While county leadership awaits word on whether Gadsden County will receive any federal stimulus package funding and, if so, how much, governors throughout the country have expressed optimism that the package President Barack Obama has signed will provide some much-needed relief for states.
State leaders are saying that the money will prevent further budget cuts and unemployment rate increases.
Governors gathered this week in Washington for the National Governor’s Association winter meeting, and the association’s chairman, Pennsylvania Gov. Edward Rendell, told reporters on hand that the bill, although not perfect, will be a “tremendous help” to states.
Rendell also pledged, on behalf of his peers, that all state leaders will be “good stewards” of how the money is spent in their respective states. Obama has warned that he will “call out” anyone who wastes stimulus dollars on political projects.
"We understand our obligation and all of us, whether we supported the bill wholeheartedly or whether we had questions about the bill, all of us intend to be good stewards of the money that we spend with this bill," Rendell said. "All of us intend to do it in an effective and efficient way."
One criticism of the bill is that it is a bailout for states. But Rendell argued that the amount of deficit in state budgets far outweighs the amount of state aid in the bill.
"There's not a state in this union that is going to be able to use the stimulus money to wipe away all the problems, all the challenges we face," he said. "States are not off the hook. We're doing difficult and challenging things ourselves. This stops us from having massive layoffs and incredible reductions in services."
Not all governors have supported the package, and some Republican leaders have said they will turn down the money. But Rendell said he felt sure most governors will accept at least some of the funds offered to their states.
The package does have the support of the governors of two of the country’s largest states, California and Florida, led by Gov. Arnorld Schwarzenegger and Gov. Charlie Crist, who met with the president Monday to discuss the recession, the economic outlook and the federal stimulus package.
"The money is a real shot in the arm," Crist said of the state's expected $12.2 billion share of the stimulus bill. "It could not come at a better time for states that need the help."

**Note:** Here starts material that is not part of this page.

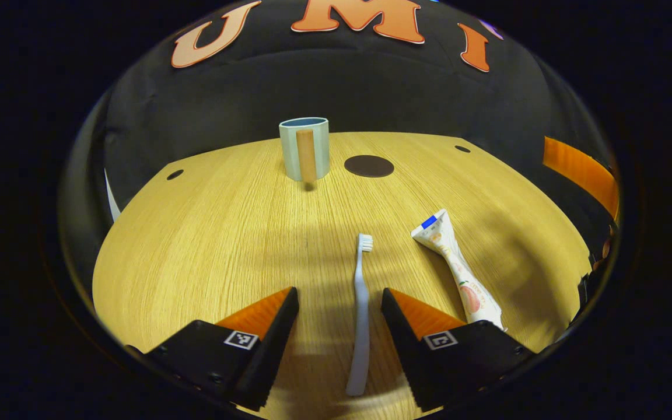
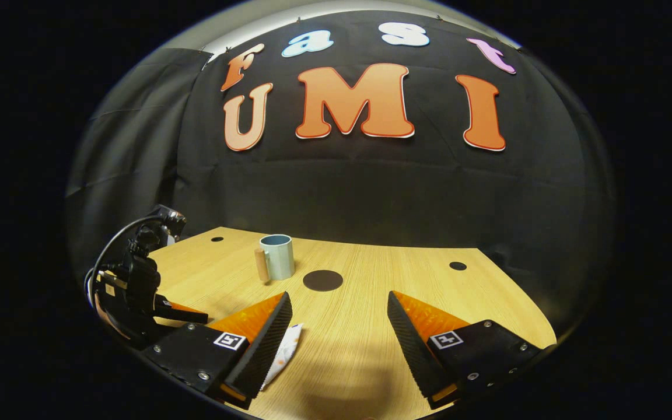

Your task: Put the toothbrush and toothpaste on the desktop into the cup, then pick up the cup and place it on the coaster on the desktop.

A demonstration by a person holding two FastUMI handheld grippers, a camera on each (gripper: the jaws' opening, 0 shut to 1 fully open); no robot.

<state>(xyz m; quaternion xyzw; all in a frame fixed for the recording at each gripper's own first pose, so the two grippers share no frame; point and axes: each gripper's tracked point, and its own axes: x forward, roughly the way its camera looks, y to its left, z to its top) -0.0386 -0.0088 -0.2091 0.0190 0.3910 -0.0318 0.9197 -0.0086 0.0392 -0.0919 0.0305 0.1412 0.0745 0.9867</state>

Crist has been criticized by Florida Republicans for his support of the package, but Crist has dismissed the criticisms.
“I have to do in my heart what is good for the people and I think this bill is great for the people,” he said.
The money Florida could receive will be used for health care, education and roads.
“I’m enormously grateful that it passed, and I know it’s going to help our fellow Floridians in a substantial way,” Crist said. “It could not have come at a better time.”
Gadsden County officials gathered with officials from throughout the Big Bend area recently to lay out a plan for anticipated federal stimulus dollars. The proposed plan is a $1.1 billion stimulus package that would, if funded, create 15,931 jobs in the area. The package includes 91 projects in Gadsden County, totaling $183 million and creating 2,324 jobs.
Those projects include a variety of categroies, including school modernization, transportation, public housing, water infrastructure, health care, law enforcement and broadband technology.
But even with all the warm fuzzies brought on by funding on the horizon, Florida’s education leaders are still sweating.
During a meeting last week of the state’s school superintendents, Florida Education Commissioner Eric Smith warned that a possible 16 percent budget cut could affect the 2009-10 school year.
Superintendents had been preparing for a 5 percent cut.
Whether that deep a cut is made will be affected by several factors, including whether economic projections for the state are less severe than the $5.5 billion expected and an increase in revenue from local property or state taxes. Also a factor is the stimulus package. Florida is not currently qualified for funds from the package based on federal requirements. But if the state receives a waiver, that could change.
Gadsden County Schools Superintendent Reginald James said he could not comment just yet on any more budget cuts.
“Let’s just see how things turn out over the next couple of weeks. There’s just so much still up in the air,” he said.